Undernutrition can lead to delayed growth or wasting, while a diet that provides too much food, but not necessarily balanced, leads to obesity.
In many parts of the world, undernutrition results from a lack of food. In some cases, however, undernourishment may stem from a health condition, such as an eating disorder or a chronic illness that prevents the person from absorbing nutrients.
According to the World Health Organization (WHO), malnutrition is the gravest single threat to global public health. Globally, it contributes to 45 percent of deaths of children aged under 5 years.
This article will focus mainly on undernutrition.
What is malnutrition?
Older people can be at risk of nutrition if they are isolated and have mobility problems.
Malnutrition involves a dietary deficiency. People may eat too much of the wrong type of food and have malnutrition, but this article will focus on undernutrition, when a person lacks nutrients because they do not consume enough food.
Poor diet may lead to a lack of vitamins, minerals, and other essential substances. Too little protein can lead to kwashiorkor, symptoms of which include a distended abdomen. A lack of vitamin C can result in scurvy.

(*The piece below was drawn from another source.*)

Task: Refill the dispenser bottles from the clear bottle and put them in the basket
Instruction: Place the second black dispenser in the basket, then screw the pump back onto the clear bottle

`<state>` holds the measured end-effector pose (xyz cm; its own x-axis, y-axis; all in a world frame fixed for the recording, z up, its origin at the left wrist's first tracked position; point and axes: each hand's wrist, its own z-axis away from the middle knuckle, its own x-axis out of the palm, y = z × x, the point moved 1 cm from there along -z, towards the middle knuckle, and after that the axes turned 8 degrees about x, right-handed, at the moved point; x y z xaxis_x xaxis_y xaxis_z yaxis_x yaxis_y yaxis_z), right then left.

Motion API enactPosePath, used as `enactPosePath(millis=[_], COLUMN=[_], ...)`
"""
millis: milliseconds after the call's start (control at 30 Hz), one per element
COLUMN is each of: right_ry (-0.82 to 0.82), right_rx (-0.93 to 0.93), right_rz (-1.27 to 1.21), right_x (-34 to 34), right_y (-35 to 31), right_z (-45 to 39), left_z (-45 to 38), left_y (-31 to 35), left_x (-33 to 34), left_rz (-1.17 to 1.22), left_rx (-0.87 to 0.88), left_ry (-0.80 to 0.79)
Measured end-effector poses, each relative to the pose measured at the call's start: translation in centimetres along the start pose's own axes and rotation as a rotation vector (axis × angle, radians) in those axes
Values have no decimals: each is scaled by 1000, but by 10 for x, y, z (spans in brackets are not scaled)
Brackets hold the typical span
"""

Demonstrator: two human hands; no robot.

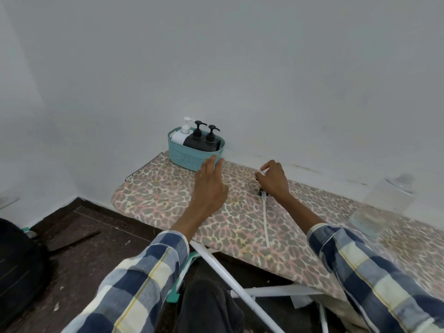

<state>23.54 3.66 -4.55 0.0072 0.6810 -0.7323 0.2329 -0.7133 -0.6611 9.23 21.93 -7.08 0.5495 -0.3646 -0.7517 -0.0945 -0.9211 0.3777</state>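
Left hand (209,186) reaches forward with its fingers straight and relaxed, the fingertips (212,162) touching or just short of the near wall of the teal woven-look plastic basket (185,157); it holds nothing. That basket stands at the far left corner of the leopard-print padded board (168,195), tight against the pale wall, and lies directly ahead of this hand, well nearer to it than to the other. Upright inside it are a white pump dispenser bottle (180,135) at the left and two black pump dispenser bottles (201,139), side by side, to its right.

Right hand (274,180) rests on the board to the right of the basket, its fingers curled round the dark head of a pump top with a long white dip tube (265,222). The tube's long axis runs from the hand back toward the person's body, lying flat on the board. The head itself is mostly hidden under the fingers, so I judge rather than see that it is pinched.

Far to the right, near the board's wall side, stands the large clear plastic bottle (384,200), upright and blurred, well apart from both hands. With a pump lying loose, one dispenser probably remains uncapped, though none shows outside the basket.
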Motion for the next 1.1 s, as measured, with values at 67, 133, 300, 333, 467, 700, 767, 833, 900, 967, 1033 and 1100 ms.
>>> enactPosePath(millis=[67,133,300,333,467,700,767,833,900,967,1033,1100], right_ry=[-27,-128,-217,-208,-198,-136,-84,-25,25,55,50,44], right_rx=[89,177,230,223,247,282,267,244,220,189,160,133], right_rz=[31,61,109,122,57,-380,-492,-601,-692,-771,-857,-922], right_x=[-10,-15,-11,-10,-11,-67,-95,-125,-156,-186,-215,-244], right_y=[13,25,38,37,29,23,22,22,22,25,30,35], right_z=[3,4,15,17,19,22,21,20,20,20,22,26], left_z=[0,2,20,21,19,12,6,0,-8,-21,-36,-49], left_y=[16,26,31,31,30,36,45,61,83,111,145,180], left_x=[12,24,42,44,46,42,41,40,41,42,43,43], left_rz=[91,162,35,17,-1,72,102,158,232,277,316,387], left_rx=[9,-15,1,28,55,-30,-73,-91,-90,-66,-25,6], left_ry=[-123,-224,-312,-310,-292,-269,-286,-290,-276,-273,-278,-278])
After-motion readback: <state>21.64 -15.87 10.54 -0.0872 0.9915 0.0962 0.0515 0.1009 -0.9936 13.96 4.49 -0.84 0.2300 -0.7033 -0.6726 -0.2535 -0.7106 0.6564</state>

Scurvy is rare in industrialized nations, but it can affect older people, those who consume excessive quantities of alcohol, and people who do not eat fresh fruits and vegetables. Some infants and children who follow a limited diet for any reason may be prone to scurvy.
According to the World Health Organization (WHO), 462 million people worldwide are malnourished, and stunted development due to poor diet affects 159 million children globally.
Malnutrition during childhood can lead not only to long-term health problems but also to educational challenges and limited work opportunities in the future. Malnourished children often have smaller babies when they grow up.
It can also slow recovery from wounds and illnesses, and it can complicate diseases such as measles, pneumonia, malaria, and diarrhea. It can leave the body more susceptible to disease.
Signs and symptoms of undernutrition include:
- lack of appetite or interest in food or drink
- tiredness and irritability
- inability to concentrate
- always feeling cold
- loss of fat, muscle mass, and body tissue
- higher risk of getting sick and taking longer to heal
- longer healing time for wounds
- higher risk of complications after surgery
- reduced sex drive and problems with fertility
In more severe cases:
- breathing becomes difficult
- skin may become thin, dry, inelastic, pale, and cold
- the cheeks appear hollow and the eyes sunken, as fat disappears from the face
- hair becomes dry and sparse, falling out easily
Eventually, there may be respiratory failure and heart failure, and the person may become unresponsive. Total starvation can be fatal within 8 to 12 weeks
Children may show a lack of growth, and they may be tired and irritable. Behavioral and intellectual development may be slow, possibly resulting in learning difficulties.
Even with treatment, there can be long-term effects on mental function, and digestive problems may persist. In some cases, these may be lifelong.
Adults with severe undernourishment that started during adulthood usually make a full recovery with treatment.